1:00 PM
"İki saattir yürüyoruz, daha ne kadar devam edeceğiz?" dediğinde sinirle arkamı döndüm. Bağırmamak için derin bir nefes alıp verdim ve sakince, "Her saat başı aynı şeyi söyleyecek misin sen? Ben sana benimle gel demedim ki. Fırsatın varken gitseydin diğer grupla." dedim.
"Hava çok sıcak, biraz dinlenelim bari."
"Çocuk gibi sızlanıp durma Minho."
"Daha fazla devam edemem. Açım üstelik. Suyumuz da bitti."
Duymamazlıktan gelip biraz daha ilerledim. Bir kaç adım sonra durdum. İz yoktu.
"Ne oldu? Neden durdun?" diye sordu bu kez Minho. Ters ters bakınca, "Yani ben dedim diye durmadın herhalde." dedi.
"İzler burada son buluyor." dedim.
"İz mi vardı ki? Ben hiç dikkat etmedim." dediğinde bir kaç adım geri gidip tekerlek izlerini gösterdim.
"Tekerlek zombilerin kanına bulanmış, bu yüzden arkalarında istemeden de olsa iz bırakmışlar." dedim. "Ama tam da burada son buluyor."
"Ne yapmayı planlıyorsun?" dedi yere otururken. Çantamdaki krakerlerden birini çıkarıp, ona verdim. "Sen bir şey atıştırınca yola devam ederiz." dedim.
Etraftan çıtırtılar gelince ben savunma pozisyonu aldım, Minho da yerden kalkıp katanasına sarıldı. Bir yandan ağzındaki krakeri çiğniyordu.

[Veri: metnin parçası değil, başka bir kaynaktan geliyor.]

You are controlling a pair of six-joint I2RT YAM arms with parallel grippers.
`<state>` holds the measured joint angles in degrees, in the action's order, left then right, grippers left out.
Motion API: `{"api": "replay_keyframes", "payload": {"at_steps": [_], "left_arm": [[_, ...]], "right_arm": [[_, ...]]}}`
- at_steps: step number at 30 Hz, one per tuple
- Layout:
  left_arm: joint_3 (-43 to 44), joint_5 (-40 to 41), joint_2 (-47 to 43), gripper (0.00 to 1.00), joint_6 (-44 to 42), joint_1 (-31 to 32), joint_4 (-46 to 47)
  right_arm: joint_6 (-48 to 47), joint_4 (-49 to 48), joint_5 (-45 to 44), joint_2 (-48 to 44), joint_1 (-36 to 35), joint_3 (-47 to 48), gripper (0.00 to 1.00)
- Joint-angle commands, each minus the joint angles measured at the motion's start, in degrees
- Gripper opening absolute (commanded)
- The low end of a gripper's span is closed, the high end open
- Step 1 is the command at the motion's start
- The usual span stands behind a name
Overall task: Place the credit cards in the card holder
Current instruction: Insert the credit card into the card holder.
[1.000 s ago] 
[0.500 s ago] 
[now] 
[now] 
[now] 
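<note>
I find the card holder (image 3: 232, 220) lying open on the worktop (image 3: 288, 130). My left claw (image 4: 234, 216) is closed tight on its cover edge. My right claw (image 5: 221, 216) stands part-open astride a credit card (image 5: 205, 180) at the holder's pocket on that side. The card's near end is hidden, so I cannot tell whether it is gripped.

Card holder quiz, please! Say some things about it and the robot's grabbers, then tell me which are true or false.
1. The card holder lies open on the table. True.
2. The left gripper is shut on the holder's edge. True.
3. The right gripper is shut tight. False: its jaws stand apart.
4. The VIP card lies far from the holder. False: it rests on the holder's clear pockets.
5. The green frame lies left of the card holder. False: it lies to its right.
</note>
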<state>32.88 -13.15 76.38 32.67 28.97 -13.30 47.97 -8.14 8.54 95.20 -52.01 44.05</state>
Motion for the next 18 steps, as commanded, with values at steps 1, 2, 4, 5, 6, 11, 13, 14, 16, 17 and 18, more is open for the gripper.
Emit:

"Şşş! Şunu çiğnemeyi bırak, duyamıyorum." dedim.
Bir daha aynı çıtırtı duyulduğunda Minho sağ tarafa doğru gitti, ben sol tarafa. Kesinlikle ağaçların arkasında biri veya birileri vardı. Yavaş adımlarla ilerlerken kalbim yerinden çıkacakmış gibi atıyordu. Ağacın arkasından, yine bana ok doğrultan adamı görünce rahatlamıştım. Evet, kafama ok doğrultmasına rağmen..
"Norman?" dedim. "Senin ne işin var burada?"
Asyalı tuttuğu nefesini dışarı verirken, "Oh.. Aklımızı aldın be adam!" dedi.
Norman, "Benimle gelin." dedi, "Size göstermem gereken bir şey var."
Geldiği yerden geriye dönerken, Asyalı ve ben de onu takip etmeye başladım. Uzun otlar, ağaçlar.. Sanki amazon ormanı anasını satayım. Türkiye'de olsaydık buralar hep beton yığını olurdu.
Biraz daha ilerleyince, Norman durdu. Eliyle biraz uzaktaki kamyoneti gösterip, "Aradığın şey bu mu?" dediğinde beynimden vurulmuşa döndüm. Kamyonet paramparça bir haldeydi.
"İçinde," dedim zorla yutkunurken, "İçinde biri var mı?"
"Varsa bile ölmüştür." dedi Minho, "Üzgünüm Lucy."
"İnanmıyorum. Onlar ölmüş olamaz. Bu şekilde değil. Henüz değil."
Norman, "Bilmiyorum, belki kamyoneti zombileri şaşırtmak için kullanmışlardır. Başka bir kamyonetle devam etmiş olabilirler." dediğinde yere çöktüm. Bir umut, belki..
Ardından bir ses duyuldu, sadece benim anlayabildiğim dilde; "Yardım edin!"